I do quite a bit of Internet-based research, and many times I found myself wishing there was a magic button that if I pressed it while looking at an arbitrary web page, would

  • create a bookmark
  • allow me to annotate the bookmark
  • allow me to access my bookmarks from anywhere
  • allow me to share the bookmark with others
  • allow me to search my (and others') bookmarks

So today I built such a system with my corporate intranet TWiki.

Here's the design:

  • Each bookmark is its own TWiki page.
  • Each of these TWiki pages has a BookmarkForm attached
  • The BookmarkForm has fields for Title, URL and annotation
  • A short JavaScript script in the form of a javascript: URL that I attach to a 'link button' in IE. It doesn't work yet in Netscape, but it's on my todo list.

When I hit the magic button, the short JavaScript script grabs the current page's URL and title, and invokes the TWiki 'edit' script, specifying a unique TWiki topic name of the form BookmarkIDXXXXXXXX (where XXXXXXXX is a unique number), as well as passing other CGI params so that the BookmarkForm's Title and URL fields are automatically filled in with the current page's values.

Once the edit page is up, the user has the opportunity to annotate. Then the user previews and saves.

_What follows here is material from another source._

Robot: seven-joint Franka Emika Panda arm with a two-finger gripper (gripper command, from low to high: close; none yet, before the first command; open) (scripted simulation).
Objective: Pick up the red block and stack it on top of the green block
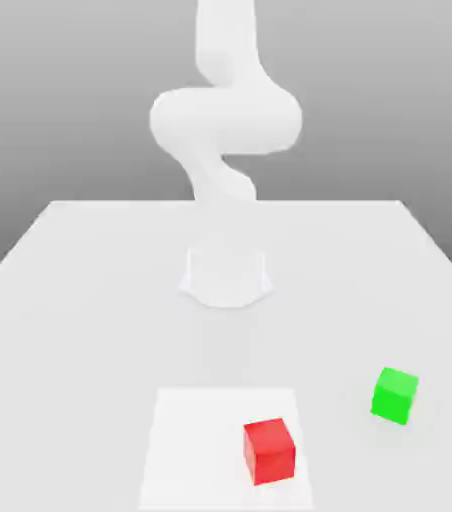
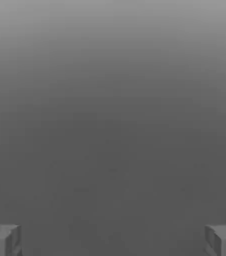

I also use formatted regular expression searches to display lists of bookmarks in tabular form.

Here's what I'm currently using. It's really all on one line -- I've broken it up into separate lines for clarity.

Keep in mind that this is just a prototype at the moment.

javascript:
   var d=new Date();
   var dateTime=d.getTime();
   this.open(
      'http://web/twiki/bin/edit/Main/BookmarkID'+
      dateTime+
      '?formtemplate=Main.BookmarkForm&Main.TopicOwner=Main.FrankSmith&Main.TopicURL='+
      document.URL+
      '&Main.TopicTitle='+
      document.title,
      'bookmark'+dateTime,
      '');
   this.URL=this.URL;

Anybody else doing anything like this?

-- FrankSmith - 21 Nov 2002

This is a really good idea. I'd like to also see the BookmarkForm and the BrowseBookmarks page for showing all the book marks. It would be nice of all this supported TWiki's topic parents for making heirarchies of bookmarks

-- DougAlcorn - 21 Nov 2002

I figured that someone must have implemented the magic button before. So I did a Google search on "web based bookmark management", and the top hit is http://www.bookmarktracker.com/. I registered at this site, and it looks like it will be a good source of ideas. They have javascript magic buttons, and their implementation is very similar to the one I outlined above.

When you hit their magic button, a window pops up:
bookmark.jpg

-- FrankSmith - 21 Nov 2002

Frank,

The thing I was thinking of was Backflip -- see AddToTopicLikeBackflip.

-- RandyKramer - 22 Nov 2002

Nice and smart idea. But I do not like creating this many pages, with little contents and no meaningfull name. Who is going to link them together? How you'll find on which page bookmark is?

I can imagine little different approach: Your Javascript might ask also for a page name, and add bookmark as a bullet item somewhere on the end of the page - or in %BOOKMARKS% area. Default page name might be ie. Main.UserNameBookmarks or like.

So you can "gather" bookmarks in some pages, and link these pages in a meaningfull way - URL without context saved in a Twiki is better than a bookmark in browser (at least is web-based), but not much. How many bookmarks do you have in your PC? Mine have hundreds, in hierarchical folders.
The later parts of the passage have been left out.